— Problem to solve —
Omit every picture, then return each line of the data below exactly.

— The data —
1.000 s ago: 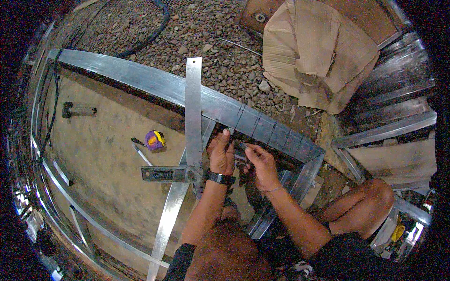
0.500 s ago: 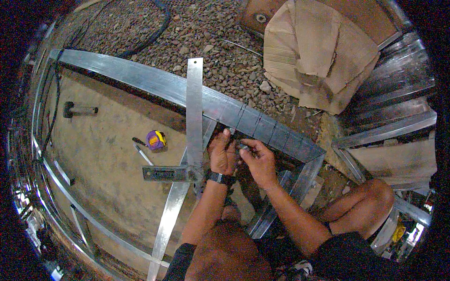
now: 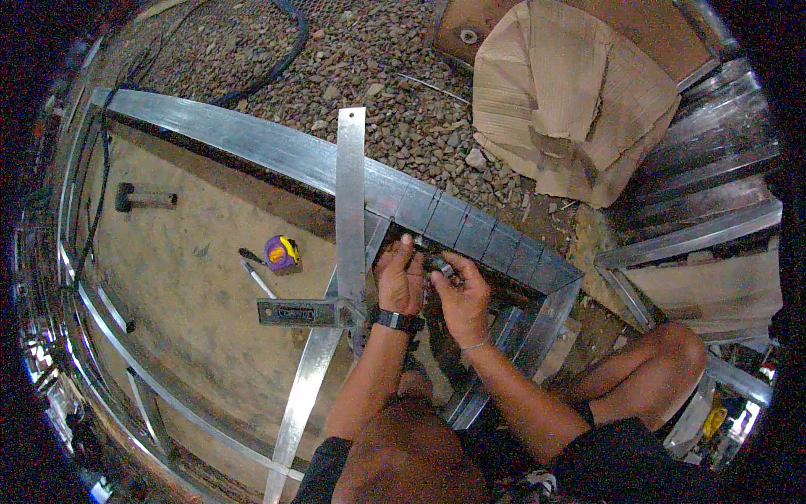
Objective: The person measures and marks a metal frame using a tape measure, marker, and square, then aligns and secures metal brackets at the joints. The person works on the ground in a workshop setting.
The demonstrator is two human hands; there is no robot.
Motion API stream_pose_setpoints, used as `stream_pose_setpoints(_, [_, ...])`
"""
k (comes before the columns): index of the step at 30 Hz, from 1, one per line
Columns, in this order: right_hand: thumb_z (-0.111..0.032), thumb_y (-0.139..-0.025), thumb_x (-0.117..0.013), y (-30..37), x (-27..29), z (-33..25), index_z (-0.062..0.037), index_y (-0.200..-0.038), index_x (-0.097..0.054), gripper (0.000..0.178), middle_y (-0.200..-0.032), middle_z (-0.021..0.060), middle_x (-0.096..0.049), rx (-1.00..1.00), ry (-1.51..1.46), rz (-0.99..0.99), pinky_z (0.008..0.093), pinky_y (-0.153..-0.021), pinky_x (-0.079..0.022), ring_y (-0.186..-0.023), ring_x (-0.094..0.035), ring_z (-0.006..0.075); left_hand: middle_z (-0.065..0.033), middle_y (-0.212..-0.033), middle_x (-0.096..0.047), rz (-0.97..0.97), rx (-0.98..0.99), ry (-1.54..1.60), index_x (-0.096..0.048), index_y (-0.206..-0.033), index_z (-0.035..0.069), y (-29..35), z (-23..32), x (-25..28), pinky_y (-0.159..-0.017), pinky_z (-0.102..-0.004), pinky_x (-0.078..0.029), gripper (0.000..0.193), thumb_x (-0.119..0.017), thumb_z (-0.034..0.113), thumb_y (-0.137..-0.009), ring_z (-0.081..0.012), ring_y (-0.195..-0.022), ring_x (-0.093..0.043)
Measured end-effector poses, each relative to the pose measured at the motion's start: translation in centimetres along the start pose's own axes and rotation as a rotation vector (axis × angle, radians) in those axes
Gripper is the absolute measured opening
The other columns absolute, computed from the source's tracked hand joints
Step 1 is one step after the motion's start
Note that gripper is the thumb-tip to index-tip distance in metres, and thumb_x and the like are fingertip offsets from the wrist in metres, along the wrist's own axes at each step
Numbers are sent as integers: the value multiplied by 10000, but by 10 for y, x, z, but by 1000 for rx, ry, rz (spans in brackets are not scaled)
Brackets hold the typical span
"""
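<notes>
Hands meet just past the person's knees, over the corner of a metal frame (image 3: 470, 227). The left hand (image 3: 400, 277), a black watch (image 3: 397, 320) on its wrist, lies half-curled with its fingers pressed to the frame's inner edge; it steadies the metal and clasps nothing. The right hand (image 3: 461, 296) is closed round a small dark part (image 3: 442, 267), pinched between thumb and fingertips, touching the frame just right of the left fingers. What the part is cannot be told.

By the look of it, the step in hand is seating that part at the joint where the steel square (image 3: 350, 202) crosses the frame. The next move seems to call for a firm left-hand brace and a fine, straight push or turn from the right.

Left of the left hand lies the square's short arm (image 3: 298, 312); farther left, a pen (image 3: 256, 277) and a purple tape measure (image 3: 282, 251) on the ground. Beyond both hands is gravel (image 3: 386, 76), with folded cardboard (image 3: 571, 101) far right.
</notes>
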State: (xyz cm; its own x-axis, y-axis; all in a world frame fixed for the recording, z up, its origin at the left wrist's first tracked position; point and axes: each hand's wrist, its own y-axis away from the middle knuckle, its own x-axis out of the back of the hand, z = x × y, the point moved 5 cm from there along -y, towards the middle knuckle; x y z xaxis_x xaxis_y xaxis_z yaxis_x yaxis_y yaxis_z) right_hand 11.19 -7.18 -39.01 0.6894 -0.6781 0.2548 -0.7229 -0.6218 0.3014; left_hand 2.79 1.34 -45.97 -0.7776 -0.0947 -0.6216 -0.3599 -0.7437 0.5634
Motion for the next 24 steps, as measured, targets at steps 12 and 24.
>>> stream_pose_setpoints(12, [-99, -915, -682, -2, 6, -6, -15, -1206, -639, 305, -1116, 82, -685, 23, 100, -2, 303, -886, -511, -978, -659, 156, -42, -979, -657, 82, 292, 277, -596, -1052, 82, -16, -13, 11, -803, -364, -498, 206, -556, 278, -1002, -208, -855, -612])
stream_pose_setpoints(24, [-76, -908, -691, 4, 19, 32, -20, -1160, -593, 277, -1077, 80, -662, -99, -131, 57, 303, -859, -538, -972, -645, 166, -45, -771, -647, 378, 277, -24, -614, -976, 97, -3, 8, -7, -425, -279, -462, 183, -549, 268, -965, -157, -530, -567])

— Task response —
1.000 s ago: 
0.500 s ago: 
now: 
Objective: The person measures and marks a metal frame using a tape measure, marker, and square, then aligns and secures metal brackets at the joints. The person works on the ground in a workshop setting.
The demonstrator is two human hands; there is no robot.
Motion API stream_pose_setpoints, used as `stream_pose_setpoints(_, [_, ...])`
"""
k (comes before the columns): index of the step at 30 Hz, from 1, one per line
Columns, in this order: right_hand: thumb_z (-0.111..0.032), thumb_y (-0.139..-0.025), thumb_x (-0.117..0.013), y (-30..37), x (-27..29), z (-33..25), index_z (-0.062..0.037), index_y (-0.200..-0.038), index_x (-0.097..0.054), gripper (0.000..0.178), middle_y (-0.200..-0.032), middle_z (-0.021..0.060), middle_x (-0.096..0.049), rx (-1.00..1.00), ry (-1.51..1.46), rz (-0.99..0.99), pinky_z (0.008..0.093), pinky_y (-0.153..-0.021), pinky_x (-0.079..0.022), ring_y (-0.186..-0.023), ring_x (-0.094..0.035), ring_z (-0.006..0.075); left_hand: middle_z (-0.065..0.033), middle_y (-0.212..-0.033), middle_x (-0.096..0.047), rz (-0.97..0.97), rx (-0.98..0.99), ry (-1.54..1.60), index_x (-0.096..0.048), index_y (-0.206..-0.033), index_z (-0.035..0.069), y (-29..35), z (-23..32), x (-25..28), pinky_y (-0.159..-0.017), pinky_z (-0.102..-0.004), pinky_x (-0.078..0.029), gripper (0.000..0.193), thumb_x (-0.119..0.017), thumb_z (-0.034..0.113), thumb_y (-0.137..-0.009), ring_z (-0.081..0.012), ring_y (-0.195..-0.022), ring_x (-0.093..0.043)
Measured end-effector poses, each relative to the pose measured at the motion's start: translation in centimetres along the start pose's own axes and rotation as a rotation vector (axis × angle, radians) in those axes
Gripper is the absolute measured opening
The other columns absolute, computed from the source's tracked hand joints
Step 1 is one step after the motion's start
Note that gripper is the thumb-tip to index-tip distance in metres, and thumb_x and the like are fingertip offsets from the wrist in metres, along the wrist's own axes at each step
Numbers are sent as integers: the value multiplied by 10000, but by 10 for y, x, z, but by 1000 for rx, ry, rz (spans in brackets are not scaled)
Brackets hold the typical span
"""
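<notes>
Hands meet just past the person's knees, over the corner of a metal frame (image 3: 470, 227). The left hand (image 3: 400, 277), a black watch (image 3: 397, 320) on its wrist, lies half-curled with its fingers pressed to the frame's inner edge; it steadies the metal and clasps nothing. The right hand (image 3: 461, 296) is closed round a small dark part (image 3: 442, 267), pinched between thumb and fingertips, touching the frame just right of the left fingers. What the part is cannot be told.

By the look of it, the step in hand is seating that part at the joint where the steel square (image 3: 350, 202) crosses the frame. The next move seems to call for a firm left-hand brace and a fine, straight push or turn from the right.

Left of the left hand lies the square's short arm (image 3: 298, 312); farther left, a pen (image 3: 256, 277) and a purple tape measure (image 3: 282, 251) on the ground. Beyond both hands is gravel (image 3: 386, 76), with folded cardboard (image 3: 571, 101) far right.
</notes>
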State: (xyz cm; its own x-axis, y-axis; all in a world frame fixed for the recording, z up, its origin at the left wrist's first tracked position; point and axes: each hand's wrist, its own y-axis away from the middle knuckle, its own x-axis out of the back of the hand, z = x × y, the point moved 5 cm from there along -y, towards the middle knuckle; x y z xaxis_x xaxis_y xaxis_z yaxis_x yaxis_y yaxis_z) right_hand 11.19 -7.18 -39.01 0.6894 -0.6781 0.2548 -0.7229 -0.6218 0.3014; left_hand 2.79 1.34 -45.97 -0.7776 -0.0947 -0.6216 -0.3599 -0.7437 0.5634
Motion for the next 24 steps, as measured, targets at steps 12 and 24.
>>> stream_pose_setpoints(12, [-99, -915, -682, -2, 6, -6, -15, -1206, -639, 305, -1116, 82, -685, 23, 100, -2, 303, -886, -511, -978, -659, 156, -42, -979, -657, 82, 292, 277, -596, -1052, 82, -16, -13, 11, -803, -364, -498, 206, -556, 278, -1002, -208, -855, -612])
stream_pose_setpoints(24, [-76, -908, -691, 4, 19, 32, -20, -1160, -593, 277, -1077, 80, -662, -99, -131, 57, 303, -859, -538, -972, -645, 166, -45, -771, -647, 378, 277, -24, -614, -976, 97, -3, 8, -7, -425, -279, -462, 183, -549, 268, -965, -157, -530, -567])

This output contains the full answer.